§ **Exercise description**:
Reproduce the records below in full and without edits, omitting images.

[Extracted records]
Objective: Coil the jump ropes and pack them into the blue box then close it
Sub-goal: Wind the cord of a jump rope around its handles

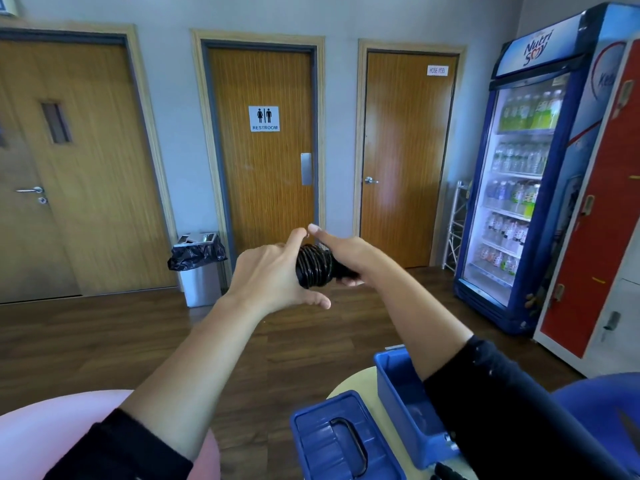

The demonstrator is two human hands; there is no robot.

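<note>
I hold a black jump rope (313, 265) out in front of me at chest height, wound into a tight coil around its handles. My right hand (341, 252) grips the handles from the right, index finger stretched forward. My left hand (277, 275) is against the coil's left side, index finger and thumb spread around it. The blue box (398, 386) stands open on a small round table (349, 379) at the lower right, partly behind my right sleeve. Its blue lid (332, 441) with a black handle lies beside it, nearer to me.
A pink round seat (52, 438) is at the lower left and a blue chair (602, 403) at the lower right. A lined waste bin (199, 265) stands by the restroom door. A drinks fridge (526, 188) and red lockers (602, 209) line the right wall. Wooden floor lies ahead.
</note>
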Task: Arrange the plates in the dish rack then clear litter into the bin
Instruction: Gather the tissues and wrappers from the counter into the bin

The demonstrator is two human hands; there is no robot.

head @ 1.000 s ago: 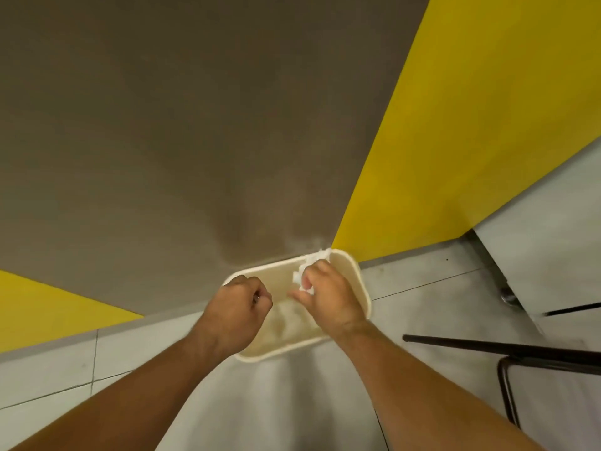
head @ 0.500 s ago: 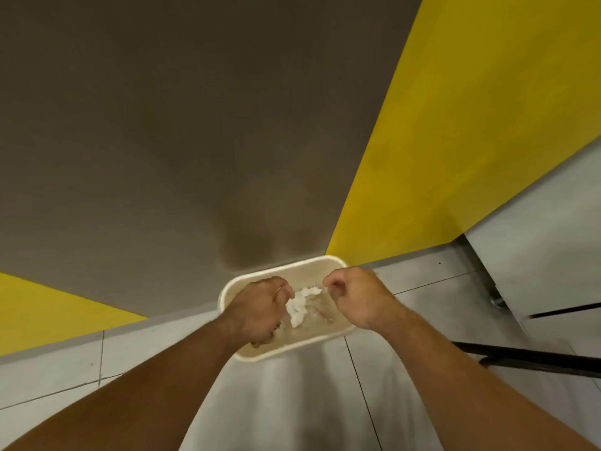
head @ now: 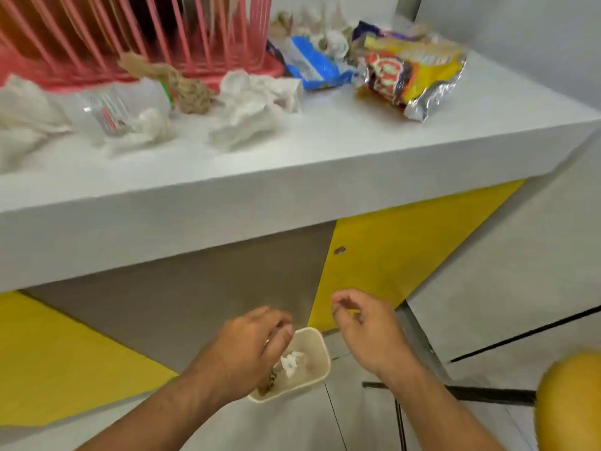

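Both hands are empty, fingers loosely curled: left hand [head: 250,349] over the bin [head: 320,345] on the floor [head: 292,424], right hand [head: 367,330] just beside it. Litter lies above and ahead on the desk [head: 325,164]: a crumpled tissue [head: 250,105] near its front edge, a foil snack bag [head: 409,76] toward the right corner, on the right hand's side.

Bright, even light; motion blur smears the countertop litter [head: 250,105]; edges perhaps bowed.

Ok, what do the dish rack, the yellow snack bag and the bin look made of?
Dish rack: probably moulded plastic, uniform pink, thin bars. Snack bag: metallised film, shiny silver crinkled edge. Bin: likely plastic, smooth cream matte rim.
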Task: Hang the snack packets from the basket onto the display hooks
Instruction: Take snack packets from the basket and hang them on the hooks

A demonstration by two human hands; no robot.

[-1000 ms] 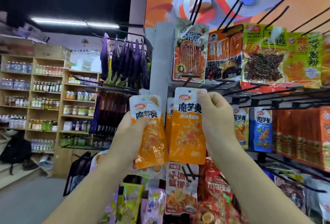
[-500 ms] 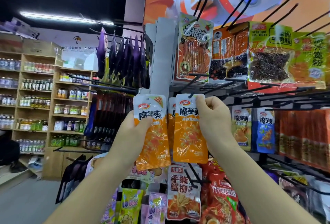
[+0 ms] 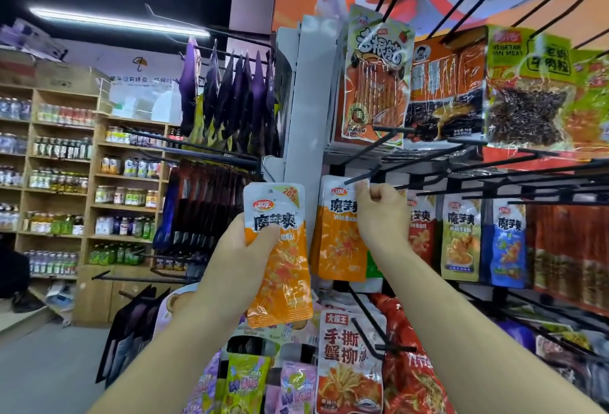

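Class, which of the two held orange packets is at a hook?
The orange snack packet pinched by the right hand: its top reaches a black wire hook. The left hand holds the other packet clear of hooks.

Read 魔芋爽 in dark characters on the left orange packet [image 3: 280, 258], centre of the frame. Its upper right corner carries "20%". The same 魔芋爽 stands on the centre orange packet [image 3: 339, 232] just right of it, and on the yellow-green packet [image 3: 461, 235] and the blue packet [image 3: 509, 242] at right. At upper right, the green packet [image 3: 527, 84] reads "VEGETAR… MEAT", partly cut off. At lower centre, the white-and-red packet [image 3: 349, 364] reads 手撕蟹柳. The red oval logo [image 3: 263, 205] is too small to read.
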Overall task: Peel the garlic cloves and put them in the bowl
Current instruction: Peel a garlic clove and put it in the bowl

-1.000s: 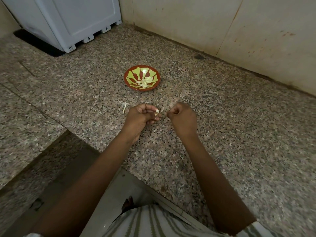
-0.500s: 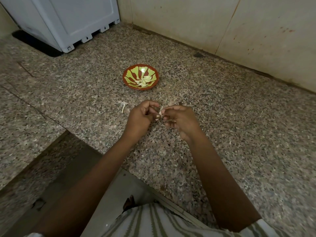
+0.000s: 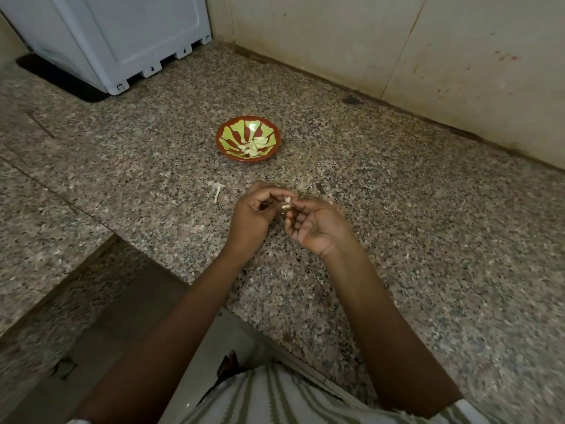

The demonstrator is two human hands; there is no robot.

§ **Exercise response**:
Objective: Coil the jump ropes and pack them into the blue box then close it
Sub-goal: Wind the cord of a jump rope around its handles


The demonstrator is two human hands; there is no robot.

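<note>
I hold a black jump rope (313, 265) out in front of me at chest height, wound into a tight coil around its handles. My right hand (341, 252) grips the handles from the right, index finger stretched forward. My left hand (277, 275) is against the coil's left side, index finger and thumb spread around it. The blue box (398, 386) stands open on a small round table (349, 379) at the lower right, partly behind my right sleeve. Its blue lid (332, 441) with a black handle lies beside it, nearer to me.
A pink round seat (52, 438) is at the lower left and a blue chair (602, 403) at the lower right. A lined waste bin (199, 265) stands by the restroom door. A drinks fridge (526, 188) and red lockers (602, 209) line the right wall. Wooden floor lies ahead.
</note>
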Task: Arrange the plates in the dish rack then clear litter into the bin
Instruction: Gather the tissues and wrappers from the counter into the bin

The demonstrator is two human hands; there is no robot.

head @ 1.000 s ago: 
head @ 0.500 s ago: 
head @ now: 

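Both hands are empty, fingers loosely curled: left hand [head: 250,349] over the bin [head: 320,345] on the floor [head: 292,424], right hand [head: 367,330] just beside it. Litter lies above and ahead on the desk [head: 325,164]: a crumpled tissue [head: 250,105] near its front edge, a foil snack bag [head: 409,76] toward the right corner, on the right hand's side.

Bright, even light; motion blur smears the countertop litter [head: 250,105]; edges perhaps bowed.

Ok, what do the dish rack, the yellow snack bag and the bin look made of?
Dish rack: probably moulded plastic, uniform pink, thin bars. Snack bag: metallised film, shiny silver crinkled edge. Bin: likely plastic, smooth cream matte rim.
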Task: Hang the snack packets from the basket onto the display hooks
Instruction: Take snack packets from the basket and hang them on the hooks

A demonstration by two human hands; no robot.

[-1000 ms] 
[-500 ms] 
[+0 ms] 

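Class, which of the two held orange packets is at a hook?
The orange snack packet pinched by the right hand: its top reaches a black wire hook. The left hand holds the other packet clear of hooks.

Read 魔芋爽 in dark characters on the left orange packet [image 3: 280, 258], centre of the frame. Its upper right corner carries "20%". The same 魔芋爽 stands on the centre orange packet [image 3: 339, 232] just right of it, and on the yellow-green packet [image 3: 461, 235] and the blue packet [image 3: 509, 242] at right. At upper right, the green packet [image 3: 527, 84] reads "VEGETAR… MEAT", partly cut off. At lower centre, the white-and-red packet [image 3: 349, 364] reads 手撕蟹柳. The red oval logo [image 3: 263, 205] is too small to read.
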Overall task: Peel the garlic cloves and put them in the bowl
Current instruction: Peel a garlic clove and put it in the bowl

-1.000s: 
-0.500s: 
+0.000s: 

The demonstrator is two human hands; there is no robot.

The answer stands, and there is nothing more to add.